Exercise directions
Print each line from the start of the records below up through the line where "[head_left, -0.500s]" is found, exactly as given.

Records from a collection
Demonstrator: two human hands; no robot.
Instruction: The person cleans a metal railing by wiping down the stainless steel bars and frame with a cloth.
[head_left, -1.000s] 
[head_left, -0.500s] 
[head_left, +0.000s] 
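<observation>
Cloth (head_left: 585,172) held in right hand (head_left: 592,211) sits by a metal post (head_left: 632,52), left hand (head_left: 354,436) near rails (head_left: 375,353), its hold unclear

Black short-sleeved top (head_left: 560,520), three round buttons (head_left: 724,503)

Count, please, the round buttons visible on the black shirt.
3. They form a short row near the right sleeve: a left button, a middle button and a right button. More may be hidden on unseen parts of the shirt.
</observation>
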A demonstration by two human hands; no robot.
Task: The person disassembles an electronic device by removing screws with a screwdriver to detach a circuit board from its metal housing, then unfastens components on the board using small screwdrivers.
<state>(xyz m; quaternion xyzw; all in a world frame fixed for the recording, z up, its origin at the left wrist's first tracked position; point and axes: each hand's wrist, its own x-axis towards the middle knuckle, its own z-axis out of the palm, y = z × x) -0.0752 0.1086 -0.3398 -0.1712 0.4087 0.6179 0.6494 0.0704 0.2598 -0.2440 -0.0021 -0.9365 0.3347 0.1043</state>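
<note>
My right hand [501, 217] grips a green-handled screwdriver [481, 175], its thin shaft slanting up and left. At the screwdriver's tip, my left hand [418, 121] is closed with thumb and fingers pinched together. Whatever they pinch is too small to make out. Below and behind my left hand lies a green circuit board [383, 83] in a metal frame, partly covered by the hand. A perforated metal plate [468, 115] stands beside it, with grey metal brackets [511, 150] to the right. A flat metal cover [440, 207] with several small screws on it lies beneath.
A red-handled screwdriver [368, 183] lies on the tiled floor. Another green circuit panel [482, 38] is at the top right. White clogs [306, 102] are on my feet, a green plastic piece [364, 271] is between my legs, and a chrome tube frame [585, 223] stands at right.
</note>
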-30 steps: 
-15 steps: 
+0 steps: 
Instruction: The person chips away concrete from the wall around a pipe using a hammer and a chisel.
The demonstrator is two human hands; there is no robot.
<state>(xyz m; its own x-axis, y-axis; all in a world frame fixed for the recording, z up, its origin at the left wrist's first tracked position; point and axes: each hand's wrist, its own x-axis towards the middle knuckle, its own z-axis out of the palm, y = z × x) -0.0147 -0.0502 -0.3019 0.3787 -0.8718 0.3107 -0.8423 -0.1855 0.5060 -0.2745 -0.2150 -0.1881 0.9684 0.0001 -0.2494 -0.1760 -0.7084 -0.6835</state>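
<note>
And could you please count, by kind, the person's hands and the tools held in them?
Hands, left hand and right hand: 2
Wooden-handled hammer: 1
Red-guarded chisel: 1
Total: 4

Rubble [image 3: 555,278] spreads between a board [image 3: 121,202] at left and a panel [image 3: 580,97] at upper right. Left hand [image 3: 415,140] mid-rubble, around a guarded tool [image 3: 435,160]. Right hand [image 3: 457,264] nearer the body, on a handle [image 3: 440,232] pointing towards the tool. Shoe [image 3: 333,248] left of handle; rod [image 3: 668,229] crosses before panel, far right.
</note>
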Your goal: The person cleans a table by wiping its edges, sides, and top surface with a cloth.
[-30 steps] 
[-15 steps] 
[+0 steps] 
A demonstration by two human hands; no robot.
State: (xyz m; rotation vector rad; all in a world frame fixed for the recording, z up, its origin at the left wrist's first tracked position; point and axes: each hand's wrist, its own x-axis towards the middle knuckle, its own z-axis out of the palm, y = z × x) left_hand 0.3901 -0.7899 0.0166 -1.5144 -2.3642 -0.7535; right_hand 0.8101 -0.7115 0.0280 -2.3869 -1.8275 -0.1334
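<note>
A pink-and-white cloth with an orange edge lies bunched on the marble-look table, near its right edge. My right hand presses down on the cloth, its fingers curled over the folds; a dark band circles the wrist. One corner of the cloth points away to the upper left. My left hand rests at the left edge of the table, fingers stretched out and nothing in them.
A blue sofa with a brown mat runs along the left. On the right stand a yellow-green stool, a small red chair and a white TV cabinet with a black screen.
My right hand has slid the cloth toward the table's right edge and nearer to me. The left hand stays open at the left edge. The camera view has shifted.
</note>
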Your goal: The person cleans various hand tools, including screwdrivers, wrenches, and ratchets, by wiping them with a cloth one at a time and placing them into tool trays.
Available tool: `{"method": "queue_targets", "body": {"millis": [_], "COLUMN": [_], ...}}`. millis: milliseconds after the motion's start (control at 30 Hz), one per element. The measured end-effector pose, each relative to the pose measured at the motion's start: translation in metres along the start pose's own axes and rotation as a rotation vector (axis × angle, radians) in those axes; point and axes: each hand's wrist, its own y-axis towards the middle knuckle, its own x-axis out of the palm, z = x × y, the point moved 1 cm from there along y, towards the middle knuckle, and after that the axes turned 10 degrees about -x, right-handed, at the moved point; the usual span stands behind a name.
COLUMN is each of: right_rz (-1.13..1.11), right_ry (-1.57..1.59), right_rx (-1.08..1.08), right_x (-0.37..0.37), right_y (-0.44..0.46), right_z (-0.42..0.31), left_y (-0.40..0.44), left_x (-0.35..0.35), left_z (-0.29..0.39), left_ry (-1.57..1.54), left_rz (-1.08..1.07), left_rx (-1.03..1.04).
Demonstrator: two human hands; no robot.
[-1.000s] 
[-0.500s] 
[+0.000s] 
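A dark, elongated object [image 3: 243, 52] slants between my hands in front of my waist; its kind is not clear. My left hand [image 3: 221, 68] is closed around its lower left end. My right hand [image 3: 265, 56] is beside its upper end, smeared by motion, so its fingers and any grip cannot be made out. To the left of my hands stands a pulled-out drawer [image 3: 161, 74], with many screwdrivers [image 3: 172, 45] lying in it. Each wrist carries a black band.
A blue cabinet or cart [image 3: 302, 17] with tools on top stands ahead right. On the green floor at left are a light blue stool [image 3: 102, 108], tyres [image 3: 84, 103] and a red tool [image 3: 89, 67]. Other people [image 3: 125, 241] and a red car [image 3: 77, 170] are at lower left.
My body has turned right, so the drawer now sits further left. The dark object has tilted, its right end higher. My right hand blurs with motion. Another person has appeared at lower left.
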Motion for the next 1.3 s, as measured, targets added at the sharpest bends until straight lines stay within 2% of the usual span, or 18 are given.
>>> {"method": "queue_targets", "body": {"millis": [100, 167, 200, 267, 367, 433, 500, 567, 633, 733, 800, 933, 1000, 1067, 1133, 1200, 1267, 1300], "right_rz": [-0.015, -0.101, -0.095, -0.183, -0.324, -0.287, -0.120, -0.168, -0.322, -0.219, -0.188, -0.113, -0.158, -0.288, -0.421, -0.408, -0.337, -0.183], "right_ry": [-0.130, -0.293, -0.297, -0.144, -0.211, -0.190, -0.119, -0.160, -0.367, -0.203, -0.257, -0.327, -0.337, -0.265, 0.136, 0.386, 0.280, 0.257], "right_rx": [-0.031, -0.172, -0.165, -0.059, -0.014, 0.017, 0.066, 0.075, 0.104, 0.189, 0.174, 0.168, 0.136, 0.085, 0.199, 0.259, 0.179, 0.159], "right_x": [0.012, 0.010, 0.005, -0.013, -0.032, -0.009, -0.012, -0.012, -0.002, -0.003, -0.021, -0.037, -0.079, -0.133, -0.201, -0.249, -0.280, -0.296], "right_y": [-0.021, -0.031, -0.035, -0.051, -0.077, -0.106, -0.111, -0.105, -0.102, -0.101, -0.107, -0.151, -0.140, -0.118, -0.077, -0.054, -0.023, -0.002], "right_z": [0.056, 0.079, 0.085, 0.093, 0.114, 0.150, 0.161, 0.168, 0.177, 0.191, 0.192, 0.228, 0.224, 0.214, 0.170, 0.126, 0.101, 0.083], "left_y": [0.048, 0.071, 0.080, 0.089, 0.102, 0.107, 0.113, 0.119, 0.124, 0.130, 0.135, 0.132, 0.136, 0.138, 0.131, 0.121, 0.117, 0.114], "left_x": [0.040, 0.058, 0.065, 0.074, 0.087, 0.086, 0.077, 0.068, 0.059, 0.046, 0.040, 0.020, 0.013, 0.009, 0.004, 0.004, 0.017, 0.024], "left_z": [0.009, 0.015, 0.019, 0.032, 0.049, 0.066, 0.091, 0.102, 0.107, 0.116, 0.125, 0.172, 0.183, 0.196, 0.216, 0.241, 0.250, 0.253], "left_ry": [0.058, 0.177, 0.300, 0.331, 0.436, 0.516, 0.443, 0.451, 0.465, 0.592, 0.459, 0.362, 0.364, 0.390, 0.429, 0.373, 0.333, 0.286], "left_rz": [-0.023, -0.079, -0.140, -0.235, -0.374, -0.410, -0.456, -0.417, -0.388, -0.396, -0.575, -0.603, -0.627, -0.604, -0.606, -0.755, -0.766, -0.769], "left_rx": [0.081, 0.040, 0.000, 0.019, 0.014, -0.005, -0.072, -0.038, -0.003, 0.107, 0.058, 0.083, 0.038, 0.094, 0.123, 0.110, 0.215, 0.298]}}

Output for this task
Demonstrator: two human hands; no robot.
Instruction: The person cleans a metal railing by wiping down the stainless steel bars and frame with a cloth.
[head_left, -1.000s] 
[head_left, -0.500s] 

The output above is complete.